Michael Cassidy is the Chair of the firm’s Health Care Practice Group. For more information on this topic, please contact Mike at 412.594.5515 or via e-mail at mcassidy@tuckerlaw.com.
 



Patent Pointers: “Prior Art” Search

 

People often have ideas for new products or ways of doing things that are better than currently exist, but they are unsure whether their idea is patentable and, if it might be, how best to get that protection.

This article provides a basic overview if you think your product or idea might be eligible for patent protection. Generally, patent protection may be sought for new methods of doing things, new articles of manufacture or new compositions of matter. The patent system was set up to reward inventors for sharing their innovations with the world by giving the patent owner the right to stop others from practicing that which is taught in their patent. While patent protection generally lasts only for twenty years from the date of first application, the right patent in a hot industry can be quite lucrative for an inventor if obtained and licensed properly.

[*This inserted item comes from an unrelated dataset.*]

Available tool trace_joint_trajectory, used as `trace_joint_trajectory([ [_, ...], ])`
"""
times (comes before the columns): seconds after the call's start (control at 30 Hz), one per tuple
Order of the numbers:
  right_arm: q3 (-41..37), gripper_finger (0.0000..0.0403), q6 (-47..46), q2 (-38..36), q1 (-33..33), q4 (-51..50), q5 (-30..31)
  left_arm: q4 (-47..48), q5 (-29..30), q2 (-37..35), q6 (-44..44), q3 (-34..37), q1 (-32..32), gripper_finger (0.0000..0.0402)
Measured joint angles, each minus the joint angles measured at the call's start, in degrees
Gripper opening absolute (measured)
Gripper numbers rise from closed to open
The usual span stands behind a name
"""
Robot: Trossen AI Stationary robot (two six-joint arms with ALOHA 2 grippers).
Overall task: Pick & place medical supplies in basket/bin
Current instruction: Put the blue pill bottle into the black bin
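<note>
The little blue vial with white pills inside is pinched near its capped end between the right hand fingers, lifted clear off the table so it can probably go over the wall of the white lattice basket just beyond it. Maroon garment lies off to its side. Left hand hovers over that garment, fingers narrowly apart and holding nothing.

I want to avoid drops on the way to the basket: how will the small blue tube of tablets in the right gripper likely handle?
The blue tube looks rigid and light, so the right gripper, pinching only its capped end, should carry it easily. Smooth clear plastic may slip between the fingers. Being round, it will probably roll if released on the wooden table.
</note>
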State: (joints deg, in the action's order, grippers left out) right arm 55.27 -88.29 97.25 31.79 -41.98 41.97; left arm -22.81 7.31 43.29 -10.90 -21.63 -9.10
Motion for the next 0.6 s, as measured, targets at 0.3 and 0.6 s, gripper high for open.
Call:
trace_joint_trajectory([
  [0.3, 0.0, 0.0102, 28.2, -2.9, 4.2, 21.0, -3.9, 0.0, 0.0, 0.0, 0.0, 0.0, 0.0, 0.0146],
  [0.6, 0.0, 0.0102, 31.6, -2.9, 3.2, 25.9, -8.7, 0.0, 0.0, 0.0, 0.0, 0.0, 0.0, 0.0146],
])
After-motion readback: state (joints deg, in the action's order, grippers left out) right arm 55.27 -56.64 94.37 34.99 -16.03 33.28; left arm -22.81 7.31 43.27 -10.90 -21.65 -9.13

To be eligible for patent protection, an inventor needs to come up with an original and useful product or way of doing something that has not been done before. In legal terms, this new article of manufacture, composition of matter or process must be “new, useful and non-obvious” in light of the current state of the art in the relevant field.
Prior to filing for patent protection, assuming your invention fits within the statutory description of patentable things, you should perform a thorough “prior art” search. For example, you will need to know:

Is there anything similar to your idea on the market already?

A good first step in determining whether your idea complies with the novelty requirement under U.S. patent law
is to scour the marketplace to determine whether someone else is already selling your product or using your process. We often counsel clients to look at trade magazines and catalogs, but the internet is also a good initial mechanism for determining whether your particular idea is new or original. This so-called prior art market search, however, serves a dual purpose. While you are looking to see if your invention is already being sold, make a note of those companies that you believe manufacture products that are either similar to yours or could be the predecessor to your invention. These notes will come in handy later when you are trying to license your invention.

Has your invention been patented already?

Assuming your initial market search shows that your product is not already being sold, you should consider having a professional search agency perform a review at the patent office to determine whether or not there are any “prior art” patents which cover your invention. Essentially, this search will turn up all patents that the search agency deems relevant and/or similar to the process or design you disclose to them.
Inventors are often surprised to find that an invention has been patented by someone else, but does not exist in the marketplace. While there are a host of reasons why this might be so, it does not nullify the other party’s patent rights. Unlike trademarks and service marks, patent protection is not dependent upon actual use in the marketplace. Ownership of patent rights is sufficient to block others from practicing the invention.


If your prior art search turns up something that is similar to your invention, you should take careful note of the differences and consider whether those differences produce a result that someone skilled in that particular area of technology would consider surprising or unexpected. Then, you should consider consulting a patent attorney to assist you in evaluating your invention further. In our next newsletter, we will explore the next steps in the patent process.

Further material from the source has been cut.